Lejos de Pekín cierra una trilogía que se había iniciado con La soledad (2006) y La guayaba (2009), y centrada en las problemáticas sociales de las mujeres en la provincia de Misiones. Esta nueva película recurre a la historia de una pareja que, luego de ocho de matrimonio y varios intentos de ser padres, está a punto de concretar una adopción. Pero las cosas no serán nada fáciles para María (Elena Roger) y Daniel (Javier Drolas): apenas toman contacto con el niño, la madre biológica entra en duda sobre si dar a su hijo en adopción, obligándolos a quedarse durante una jornada con la promesa de que todo se resolverá al otro día.
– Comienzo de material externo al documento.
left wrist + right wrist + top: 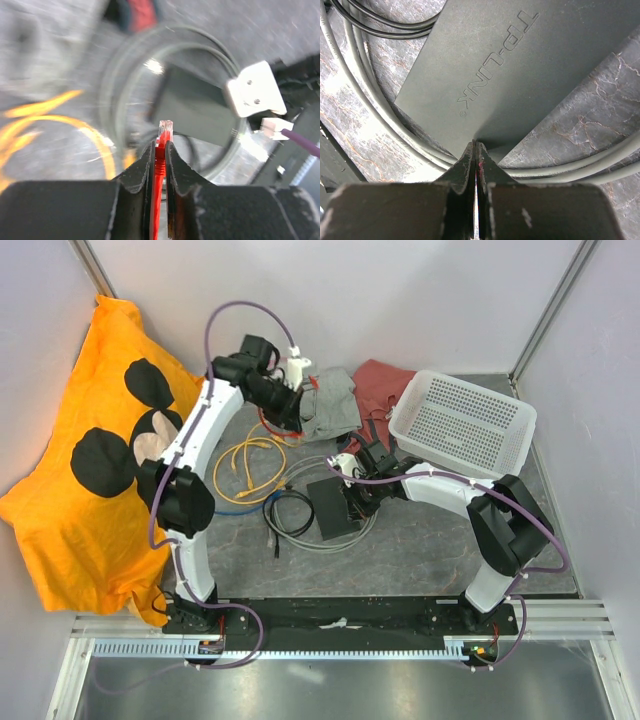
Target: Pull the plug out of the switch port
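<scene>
Seemingly the plug (165, 127) was already out — left gripper (160, 146) clamped on its red cable (159, 172), right gripper (476, 150) shut against the switch (510, 65).

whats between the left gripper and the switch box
A grey cable loop lies between the left gripper, shut on a red plug, and the box; the top view shows it.

Matt black box (510, 65) on marble-veined, dull grey tabletop (600, 115).
</scene>
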Available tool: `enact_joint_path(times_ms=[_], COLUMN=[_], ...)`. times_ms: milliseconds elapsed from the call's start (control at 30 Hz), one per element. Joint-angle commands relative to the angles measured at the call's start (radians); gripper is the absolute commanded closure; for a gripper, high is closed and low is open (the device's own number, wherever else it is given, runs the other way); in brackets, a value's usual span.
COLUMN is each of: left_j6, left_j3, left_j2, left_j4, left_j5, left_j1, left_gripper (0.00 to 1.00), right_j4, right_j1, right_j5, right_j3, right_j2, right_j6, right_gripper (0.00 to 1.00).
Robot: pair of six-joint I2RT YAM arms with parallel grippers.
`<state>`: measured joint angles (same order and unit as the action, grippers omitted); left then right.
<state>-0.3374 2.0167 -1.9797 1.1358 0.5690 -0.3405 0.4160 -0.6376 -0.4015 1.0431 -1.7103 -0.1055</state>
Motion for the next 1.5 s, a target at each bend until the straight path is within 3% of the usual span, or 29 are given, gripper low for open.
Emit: enact_joint_path(times_ms=[0, 133, 333, 467, 500, 567, 733, 833, 867, 900, 1000, 1333, 1400, 1433, 1467], left_j6=[-0.034, -0.04, -0.048, 0.021, 0.099, 0.174, 0.285, 0.328, 0.328, 0.328, 0.325, 0.328, 0.29, 0.273, 0.238], left_j3=[0.154, 0.206, 0.119, -0.085, -0.131, -0.294, -0.547, -0.624, -0.616, -0.609, -0.566, -0.438, -0.403, -0.388, -0.388], left_j2=[0.047, 0.073, 0.125, 0.166, 0.177, 0.215, 0.266, 0.254, 0.243, 0.225, 0.222, 0.254, 0.281, 0.327, 0.353], left_j4=[0.05, 0.022, -0.028, -0.083, -0.129, -0.189, -0.359, -0.41, -0.413, -0.41, -0.401, -0.387, -0.393, -0.404, -0.424], left_j5=[-0.092, -0.158, -0.205, -0.179, -0.17, -0.045, 0.077, 0.06, 0.042, 0.025, 0.008, 0.055, 0.101, 0.101, 0.083], left_j1=[0.073, 0.133, 0.204, 0.286, 0.308, 0.381, 0.387, 0.383, 0.38, 0.382, 0.38, 0.364, 0.351, 0.307, 0.29], left_gripper=[0.98, 0.98, 0.99, 0.98, 0.99, 0.99, 0.98, 0.98, 0.91, 0.76, 0.6, 0.55, 0.14, 0.02, 0.01], right_j4=[0.055, 0.053, 0.053, 0.052, 0.052, 0.052, 0.052, 0.053, 0.055, 0.055, 0.058, 0.06, 0.061, 0.064, 0.067], right_j1=[-0.001, -0.001, -0.002, -0.001, -0.002, -0.001, -0.001, -0.002, -0.004, -0.004, -0.005, -0.005, -0.004, -0.001, 0.007], right_j5=[0.078, 0.078, 0.078, 0.081, 0.081, 0.078, 0.072, 0.078, 0.079, 0.085, 0.089, 0.093, 0.111, 0.121, 0.131], right_j3=[-0.026, -0.032, -0.023, -0.02, -0.021, -0.029, -0.031, -0.017, -0.014, -0.011, -0.005, -0.005, 0.029, 0.049, 0.07], right_j2=[-0.023, -0.02, -0.025, -0.026, -0.023, -0.022, -0.028, -0.032, -0.031, -0.031, -0.02, -0.009, 0.011, 0.02, 0.04], right_j6=[-0.034, -0.036, -0.034, -0.036, -0.037, -0.036, -0.028, -0.028, -0.028, -0.029, -0.036, -0.033, -0.019, -0.016, -0.019], right_gripper=[1.0, 1.0, 1.0, 1.0, 1.0, 1.0, 1.0, 1.0, 1.0, 1.0, 1.0, 1.0, 1.0, 1.0, 1.0])
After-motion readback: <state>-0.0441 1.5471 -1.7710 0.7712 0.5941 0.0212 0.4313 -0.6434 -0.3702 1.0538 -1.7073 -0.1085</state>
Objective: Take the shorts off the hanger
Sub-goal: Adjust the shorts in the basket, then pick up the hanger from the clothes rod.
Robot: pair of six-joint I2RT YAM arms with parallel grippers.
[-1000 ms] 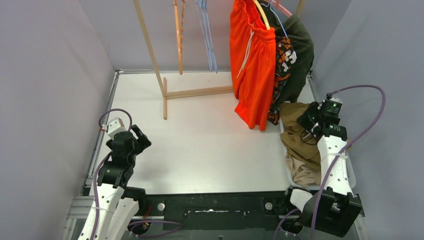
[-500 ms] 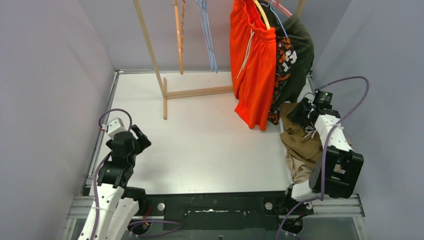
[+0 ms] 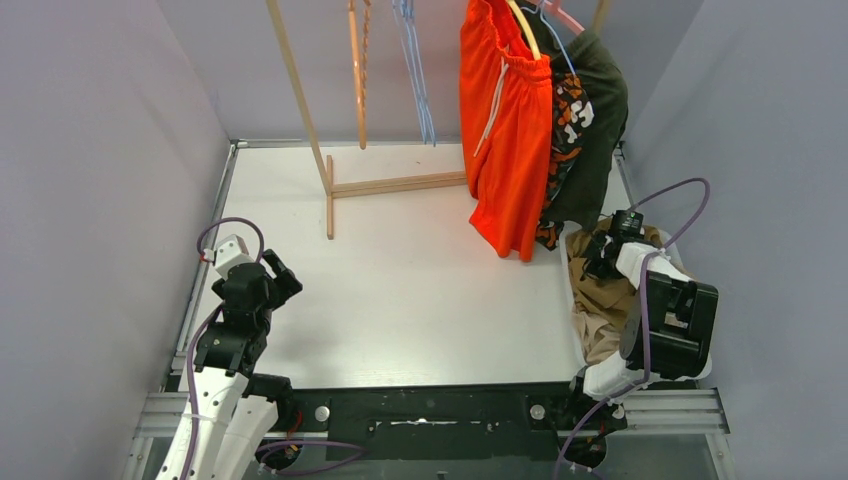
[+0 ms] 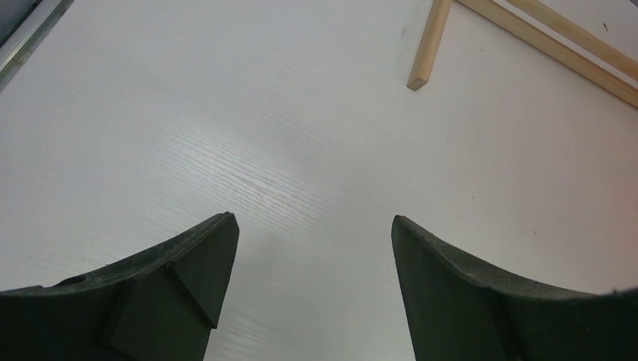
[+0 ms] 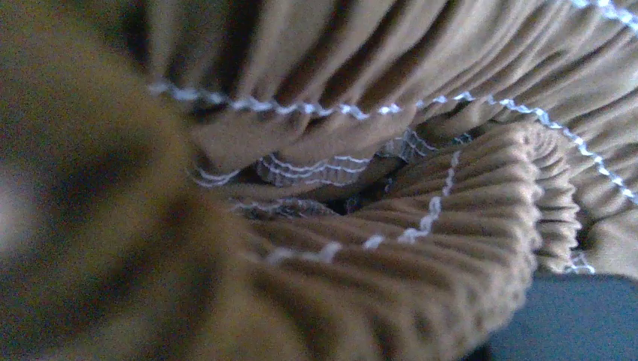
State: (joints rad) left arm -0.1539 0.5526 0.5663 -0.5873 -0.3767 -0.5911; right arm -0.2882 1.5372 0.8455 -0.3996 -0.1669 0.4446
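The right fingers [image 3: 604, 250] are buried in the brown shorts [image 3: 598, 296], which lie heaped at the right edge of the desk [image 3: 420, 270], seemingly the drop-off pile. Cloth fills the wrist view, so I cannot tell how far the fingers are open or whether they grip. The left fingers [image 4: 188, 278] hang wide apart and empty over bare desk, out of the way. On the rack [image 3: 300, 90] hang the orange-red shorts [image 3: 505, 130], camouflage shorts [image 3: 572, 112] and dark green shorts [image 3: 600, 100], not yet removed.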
Cobijados en un hotel que los protege de una lluvia constante, la estadía marcará una de la noches más largas de sus vidas. Con unas correctas actuaciones tanto de Roger como de Drolas, Lejos de Pekínevade la marginalidad para centrarse en la dinámica de ese matrimonio a punto de enfrentarse a una encrucijada cuya resolución asoma incierta. En medio de esa tensión interna, las charlas entre ambos estarán atravesadas por el dolor, los roces, los miedos y los recuerdos. Con esa materia prima el director Maximiliano González construye un relato intimista que aprehende el carácter cansino del tiempo nocturno, cuando el mundo parece detenerse, abordando de forma tangencial la problemática de la adopción en la Argentina.